— Your task —
Reproduce the lines below exactly. Begin with the first, end with the line containing "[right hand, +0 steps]", and leave out the pictures.

^^^^^^^^^^^^^^^^

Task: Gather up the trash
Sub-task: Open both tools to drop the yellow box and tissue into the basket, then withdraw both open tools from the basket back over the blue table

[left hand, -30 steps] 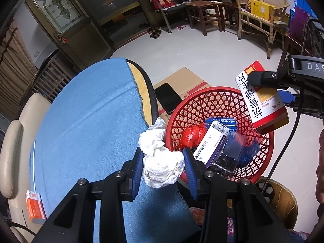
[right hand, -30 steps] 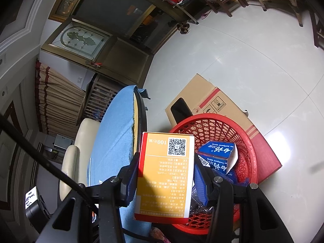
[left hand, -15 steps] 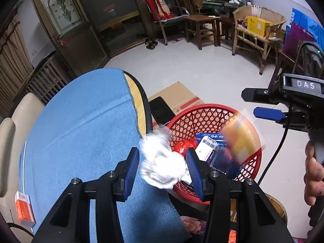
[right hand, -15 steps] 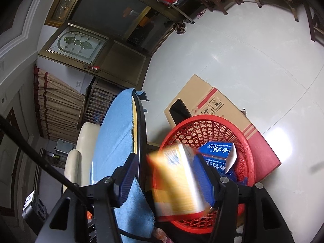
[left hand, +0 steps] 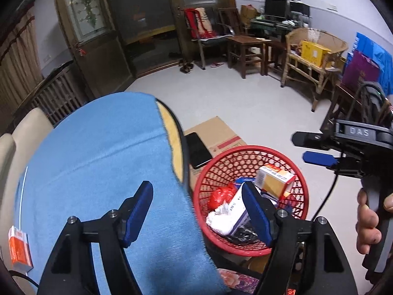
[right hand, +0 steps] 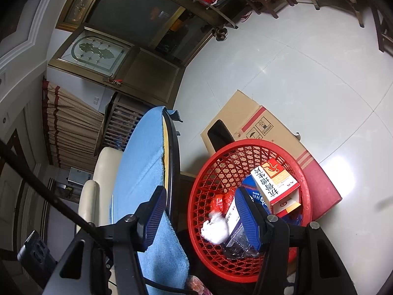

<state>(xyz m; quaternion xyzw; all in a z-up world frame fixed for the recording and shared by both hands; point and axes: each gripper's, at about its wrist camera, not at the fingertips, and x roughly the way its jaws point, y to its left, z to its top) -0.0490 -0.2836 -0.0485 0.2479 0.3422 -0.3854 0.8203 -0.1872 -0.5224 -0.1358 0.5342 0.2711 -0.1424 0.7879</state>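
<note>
A red mesh basket (left hand: 248,152) (right hand: 304,179) stands on the floor beside the round table. In it lie an orange and white box (left hand: 275,178) (right hand: 275,184), a crumpled white tissue (left hand: 219,218) (right hand: 215,228), a red wrapper (left hand: 218,194), a blue box and a white barcode box. My left gripper (left hand: 199,211) is open and empty above the table edge and basket rim. My right gripper (right hand: 201,216) is open and empty above the basket; it also shows in the left wrist view (left hand: 316,147).
A round table with a blue cloth (left hand: 98,152) (right hand: 145,147) is at left; an orange box (left hand: 18,250) lies at its near left edge. A flat cardboard box (right hand: 255,120) with a black phone (left hand: 197,150) lies on the floor behind the basket. A cream chair (right hand: 98,184) stands beyond the table.
Both grippers opened. The tissue dropped from the left gripper and the orange box dropped from the right gripper into the red basket.
</note>
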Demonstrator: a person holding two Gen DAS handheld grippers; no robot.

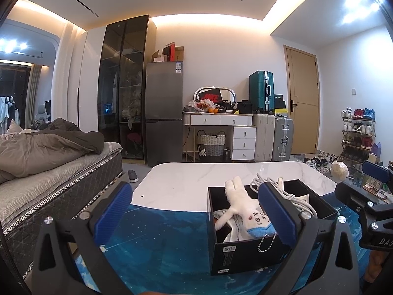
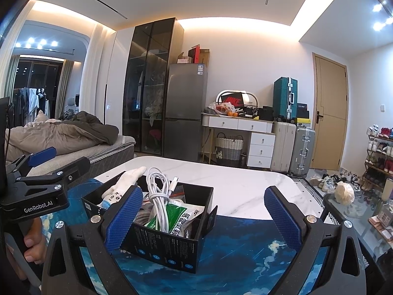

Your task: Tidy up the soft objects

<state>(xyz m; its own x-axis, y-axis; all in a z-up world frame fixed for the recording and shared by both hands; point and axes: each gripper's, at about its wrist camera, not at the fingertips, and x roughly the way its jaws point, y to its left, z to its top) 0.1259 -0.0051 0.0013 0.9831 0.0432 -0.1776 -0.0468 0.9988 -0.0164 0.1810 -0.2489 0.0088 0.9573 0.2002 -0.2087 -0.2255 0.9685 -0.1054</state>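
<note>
Both tongs stood wide open and gripped nothing: the left gripper (image 1: 196,211) hung over the near left side of the black box (image 1: 248,253), the right gripper (image 2: 203,217) over its right. Inside lay the white plush toy (image 1: 242,209), a coiled white cable (image 2: 158,196) and a green packet (image 2: 180,217), apparently gathered there to keep soft things together.

The tabletop (image 1: 196,179) is white marble with faint grey veins — over its near part lies a blue mat (image 1: 159,241) patterned with white clouds. The box (image 2: 169,250) is black with blue round marks. Inside, the plush toy (image 1: 242,207) is cream with a light-blue end, the cable (image 2: 157,196) white, the packet (image 2: 176,215) green and white.
</note>
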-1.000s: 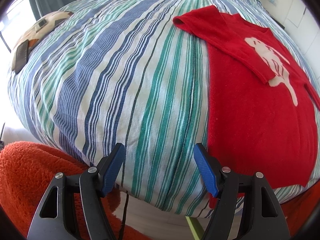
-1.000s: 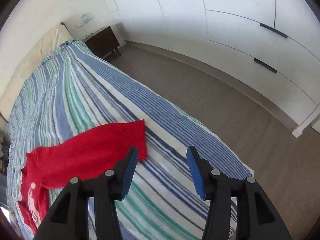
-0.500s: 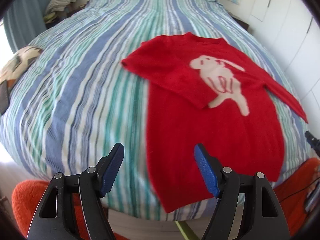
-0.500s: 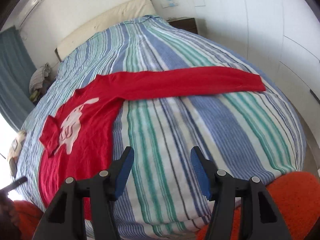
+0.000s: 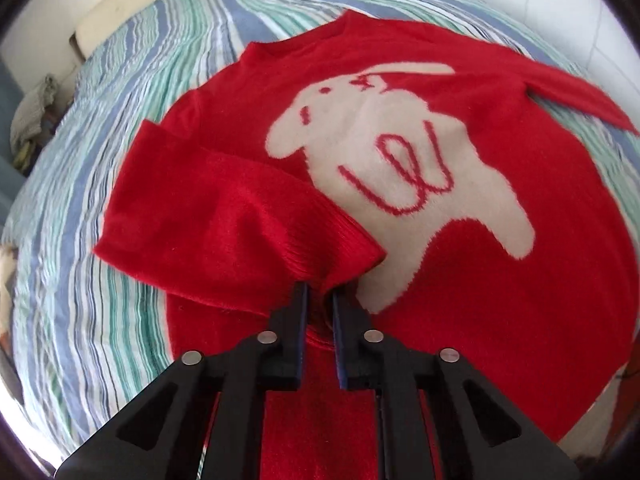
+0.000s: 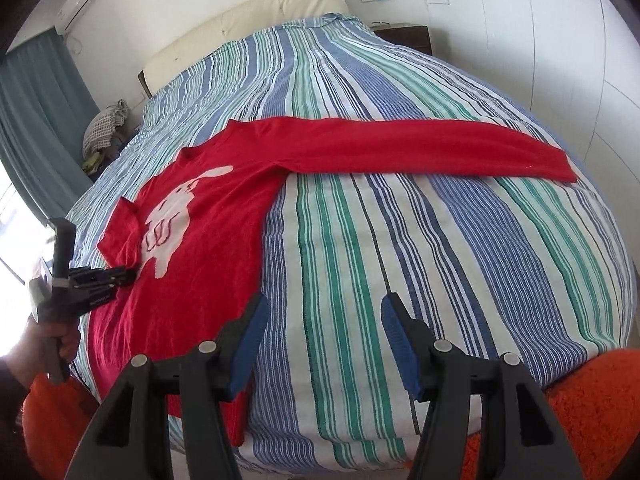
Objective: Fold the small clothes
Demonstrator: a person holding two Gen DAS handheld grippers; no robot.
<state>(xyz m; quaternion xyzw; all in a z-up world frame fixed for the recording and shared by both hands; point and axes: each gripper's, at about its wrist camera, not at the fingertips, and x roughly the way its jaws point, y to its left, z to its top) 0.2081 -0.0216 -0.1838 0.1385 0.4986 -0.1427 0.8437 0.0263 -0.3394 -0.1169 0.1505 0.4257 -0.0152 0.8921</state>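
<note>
Left gripper [image 5: 319, 300] jaws just closing, now clenching folded sleeve cuff [image 5: 332, 256] of red sweater [image 5: 500, 300]; right gripper [image 6: 322, 340] hovering released over striped bed [image 6: 440, 260]; sleeve fold starting.

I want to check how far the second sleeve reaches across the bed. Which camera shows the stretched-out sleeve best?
The right wrist view: the stretched-out sleeve lies there full length, flat across the striped bedspread, cuff included. The left wrist view shows only its blurred start at the upper right edge, beyond the red sweater.

red sweater [image 5: 460, 288], cream dog motif [image 5: 400, 160]; striped bedspread [image 6: 400, 260]
</note>
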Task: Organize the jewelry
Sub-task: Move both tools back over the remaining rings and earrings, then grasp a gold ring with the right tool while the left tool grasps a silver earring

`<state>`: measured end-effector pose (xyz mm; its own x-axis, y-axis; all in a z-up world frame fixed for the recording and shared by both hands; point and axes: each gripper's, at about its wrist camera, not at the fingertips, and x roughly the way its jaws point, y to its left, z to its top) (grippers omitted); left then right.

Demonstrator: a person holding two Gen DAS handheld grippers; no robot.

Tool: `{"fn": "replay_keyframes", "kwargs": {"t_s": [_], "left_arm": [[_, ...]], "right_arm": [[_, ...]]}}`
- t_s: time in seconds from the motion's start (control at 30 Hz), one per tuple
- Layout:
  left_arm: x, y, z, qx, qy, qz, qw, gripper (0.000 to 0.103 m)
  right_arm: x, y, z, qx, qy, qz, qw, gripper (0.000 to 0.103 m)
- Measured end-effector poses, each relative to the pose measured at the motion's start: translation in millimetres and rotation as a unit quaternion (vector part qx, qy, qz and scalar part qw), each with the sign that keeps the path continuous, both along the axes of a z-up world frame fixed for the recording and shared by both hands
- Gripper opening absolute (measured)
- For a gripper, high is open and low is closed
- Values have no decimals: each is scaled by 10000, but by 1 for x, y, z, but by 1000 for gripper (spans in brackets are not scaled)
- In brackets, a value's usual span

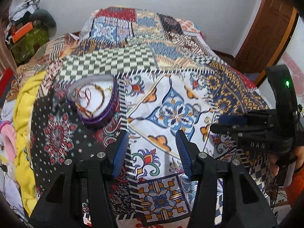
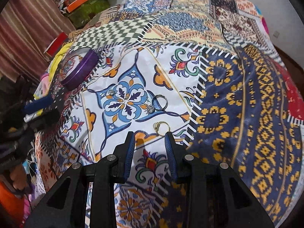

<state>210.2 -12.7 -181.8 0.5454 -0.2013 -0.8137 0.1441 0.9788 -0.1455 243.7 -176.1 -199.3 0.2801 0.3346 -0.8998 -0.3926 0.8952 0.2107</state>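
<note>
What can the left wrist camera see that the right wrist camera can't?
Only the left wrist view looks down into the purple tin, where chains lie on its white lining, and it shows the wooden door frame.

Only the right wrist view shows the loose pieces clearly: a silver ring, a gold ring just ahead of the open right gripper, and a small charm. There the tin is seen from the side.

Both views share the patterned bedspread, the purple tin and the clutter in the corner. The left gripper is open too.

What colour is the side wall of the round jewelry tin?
Purple, on the round jewelry tin; clearest in the right wrist view, where it is less blurred.
</note>
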Motion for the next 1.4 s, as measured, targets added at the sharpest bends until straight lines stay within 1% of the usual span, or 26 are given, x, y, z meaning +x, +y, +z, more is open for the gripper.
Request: {"fn": "replay_keyframes", "kwargs": {"t_s": [0.1, 0.17, 0.27, 0.37, 0.47, 0.53, 0.63, 0.7, 0.77, 0.83, 0.87, 0.97, 1.0, 1.1, 1.17, 1.2, 1.23, 1.3, 1.4], "left_arm": [[1, 1, -9, -15, 95, 0, 10000, 50], [2, 1, -12, 3, 112, -21, 9999, 50], [3, 1, -15, 43, 116, -27, 9999, 50], [5, 0, -19, 13, 161, -48, 9999, 50], [6, -3, -22, 25, 165, -88, 9998, 50], [10, -5, -22, -3, 177, -128, 9998, 50], [17, -9, -23, -24, 204, -184, 9996, 50], [22, -12, -23, 11, 165, -217, 9996, 48], [29, -17, -24, 52, 171, -269, 9995, 40], [38, -22, -27, 87, 203, -307, 9993, 38], [41, -24, -29, 96, 218, -325, 9992, 34], [52, -30, -35, 167, 271, -376, 9988, 32], [55, -32, -37, 184, 283, -382, 9987, 32], [65, -36, -45, 213, 362, -400, 9983, 27], [72, -38, -51, 234, 412, -394, 9981, 25], [73, -39, -52, 228, 417, -396, 9981, 25], [75, -39, -53, 215, 407, -402, 9981, 25], [76, -41, -54, 209, 371, -431, 9982, 25], [77, -42, -55, 233, 322, -458, 9982, 22]], "right_arm": [[5, -2, -11, 13, 118, -149, 9998, 29], [4, -3, -16, 0, 66, -217, 9997, 29], [2, -5, -16, 17, -5, -233, 9997, 29], [3, -2, -16, -138, -123, -249, 9995, 20], [5, -6, -13, -96, -166, -292, 9994, 9], [6, -13, -11, 78, -148, -316, 9994, 6], [8, -17, -4, 134, -272, -323, 9990, 6], [8, -16, 1, 159, -384, -321, 9986, 6], [8, -18, 7, 187, -481, -325, 9981, 6], [9, -21, 14, 188, -599, -343, 9974, 6], [10, -22, 18, 184, -667, -350, 9970, 6], [12, -25, 25, 135, -807, -330, 9961, 6], [13, -26, 26, 113, -816, -301, 9961, 6], [13, -28, 28, 69, -819, -188, 9964, 6], [11, -27, 27, 75, -701, -24, 9975, 10], [11, -26, 26, 118, -624, 44, 9980, 18], [11, -24, 23, 137, -549, 106, 9983, 30], [11, -20, 18, 12, -553, 154, 9984, 44], [14, -9, 7, -239, -499, 274, 9981, 44]]}}
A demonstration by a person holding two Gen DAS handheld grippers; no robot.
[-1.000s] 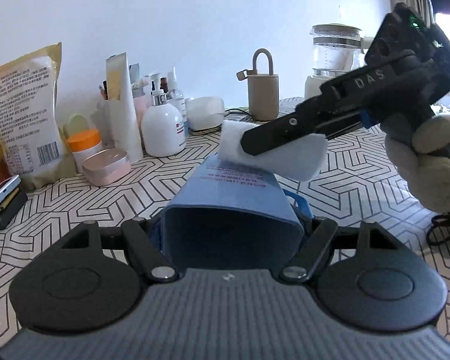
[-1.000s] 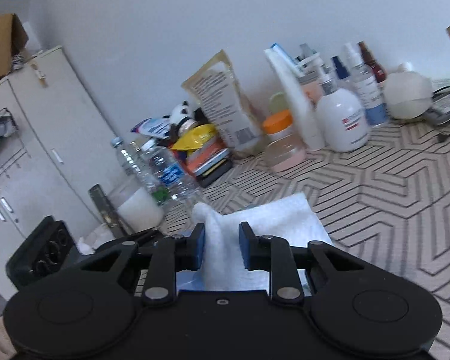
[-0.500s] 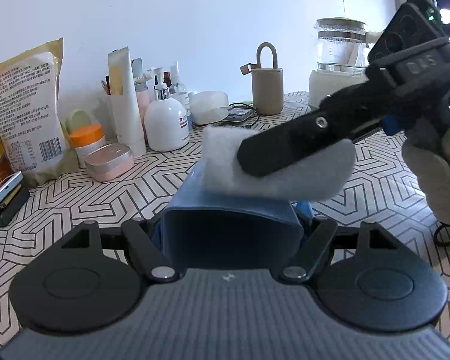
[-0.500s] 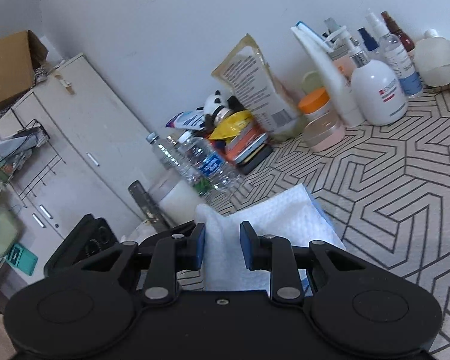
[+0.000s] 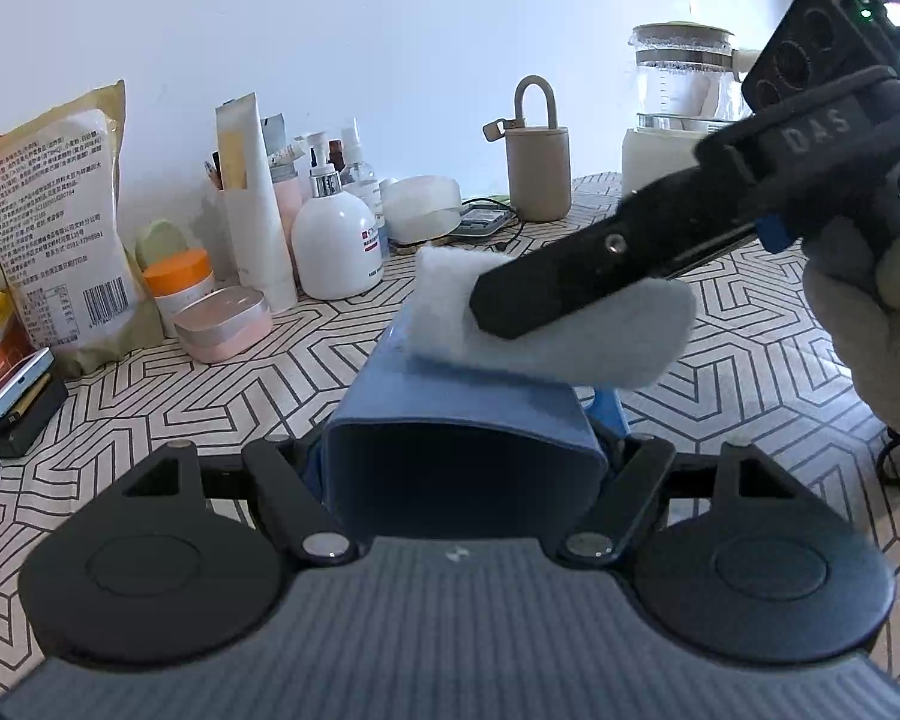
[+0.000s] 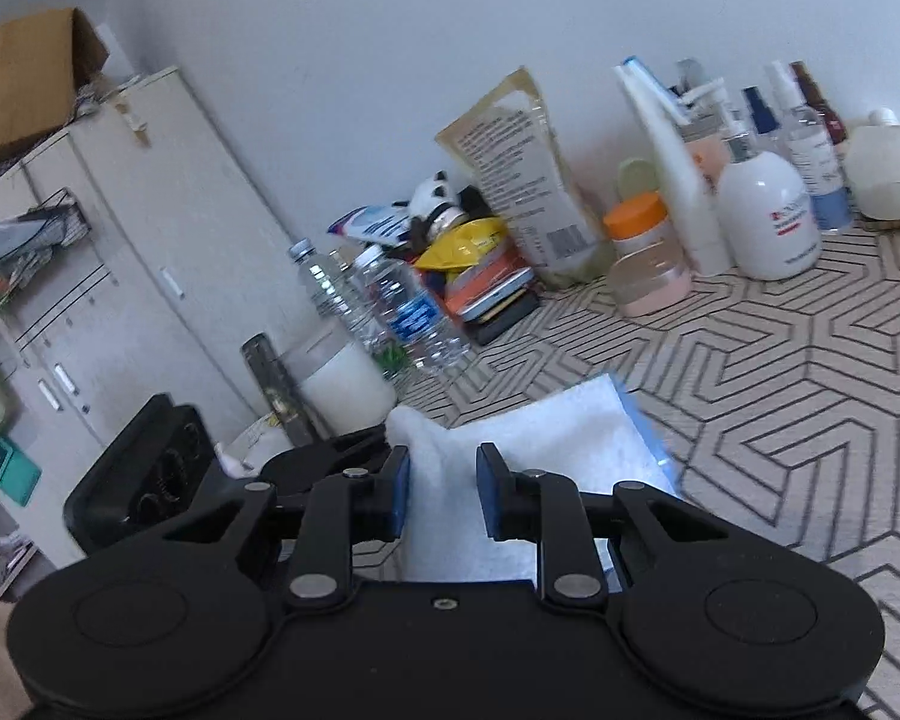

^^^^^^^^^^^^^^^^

— Reply —
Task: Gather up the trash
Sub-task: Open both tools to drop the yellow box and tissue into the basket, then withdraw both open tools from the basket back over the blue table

[left hand, -30 steps] 
[right hand, -30 steps] 
[left hand, -15 steps] 
[right hand, -15 steps] 
[left hand, +0 steps] 
[right hand, +0 steps] 

With that, the answer is done.